The input string is rejected and the algorithm terminates

Nondeterministic choice:Choose a transition labeled with a symbol matching the one under the tape head. Move the tape head forward one position. Follow the transition to the next state (updating current state).

}

Example: for the following finite automaton:

The input string

aabababb

causes the algorithm to traverse the states

0 1 2 3 2 3 2 3 4

Because the input tape is empty when the algorithm reaches state 4 (an accepting state), the string is accepted.

### Nondeterminism

In the algorithm, two points were labeled as “nondeterministic choices”.

Nondeterminism means that when the algorithm is faced with multiple choices for what to do next, it does them all “at the same time”. One way to think about this is that a parallel universe is created and the algorithm continues in both the current universe and the parallel universe, making a different choice in each universe.

Nondeterminism affects finite automata as follows: an automaton accepts an input string as part of the language recognized by the automaton as long as there is at least one universe in which the automaton accepts the input string. The input string is rejected (not part of the language) if there is no universe in which the string is accepted.

### Deterministic vs. Nondeterministic Finite Automata

Only some finite automata can exhibit nondeterminism. A finite automaton that never exhibits nondeterminism is called a deterministic finite automaton, or DFA. A finite automaton that can exhibit nondeterminism is called a nondeterministic finite automaton, or NFA.

There are two features of finite automata that can lead to nondeterminism:

transitions labeled ε

multiple transitions out of a single state having the same label

Therefore, a DFA is simply a finite automaton that does not have either of these features.

Interestingly, DFAs and NFAs have the same amount of expressive power: given any NFA, we can construct a DFA that recognizes precisely the same language as the NFA, and vice versa. However, to construct an equivalent DFA for an NFA may require an exponential increase in the number of states.

### Relationship between regular expressions and finite automata

Regular expressions and finite automata are *equivalent* ways of specifying a regular language, and algorithms exist to convert from one to the other.

We will cover the algorithm for converting an NFA to a DFA in the next lecture.

## Lexical Analysis

*Lexical analysis* is the process of reading the source text of a program and converting it into a sequence of tokens.

Since the lexical structure of more or less *every* programming language can be specified by a regular language, a common way to implement a lexical analyzer is to

- Specify regular expressions for all of the kinds of tokens in the language. Then, use the alternation operator to create a single regular expression that recognizes the language of all valid tokens.
- Convert the overall regular expression specifying all possible tokens into a deterministic finite automaton (DFA).
- Translate the DFA into a program that simulates the DFA. This program is the lexical analyzer.

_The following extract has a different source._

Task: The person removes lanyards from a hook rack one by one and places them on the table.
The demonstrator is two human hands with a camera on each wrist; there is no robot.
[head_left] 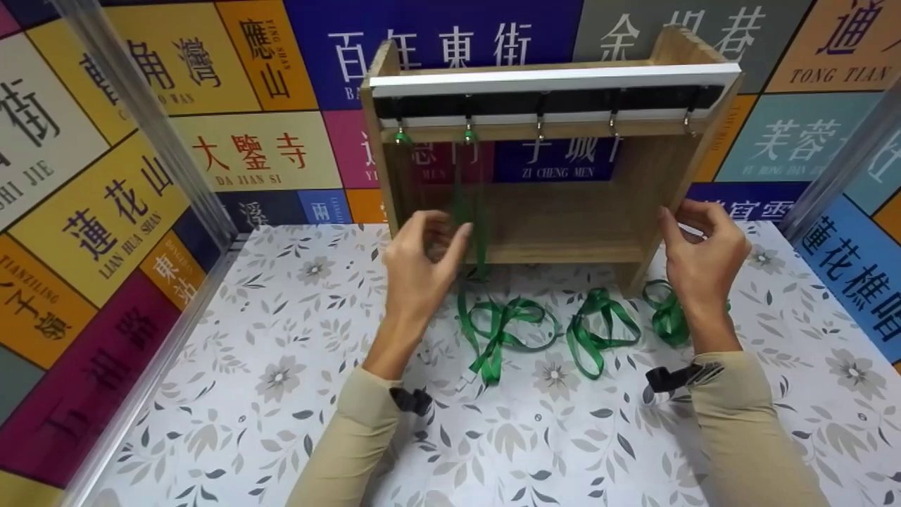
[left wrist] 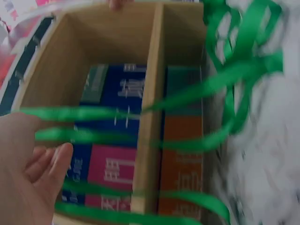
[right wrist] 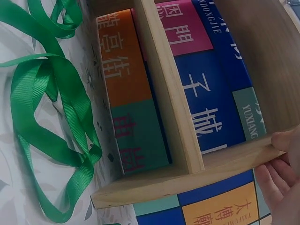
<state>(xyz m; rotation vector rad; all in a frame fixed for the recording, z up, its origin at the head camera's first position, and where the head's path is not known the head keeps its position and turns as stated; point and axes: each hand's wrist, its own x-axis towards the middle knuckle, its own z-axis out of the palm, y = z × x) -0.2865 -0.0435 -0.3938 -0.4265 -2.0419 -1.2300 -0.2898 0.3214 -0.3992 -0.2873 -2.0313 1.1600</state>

This approach is so useful that programs called *lexical analyzer generators* exist to automate the entire process.

Two popular lexical analyzer generators are flex and JFlex.

If the lexical structure of the language is fairly simple, a hand-coded lexical analyzer can often be implemented easily. Usually, hand-coded lexical analyzers are implemented as a finite automaton, where a main program loop simulates the execution of the automaton and transitions between states.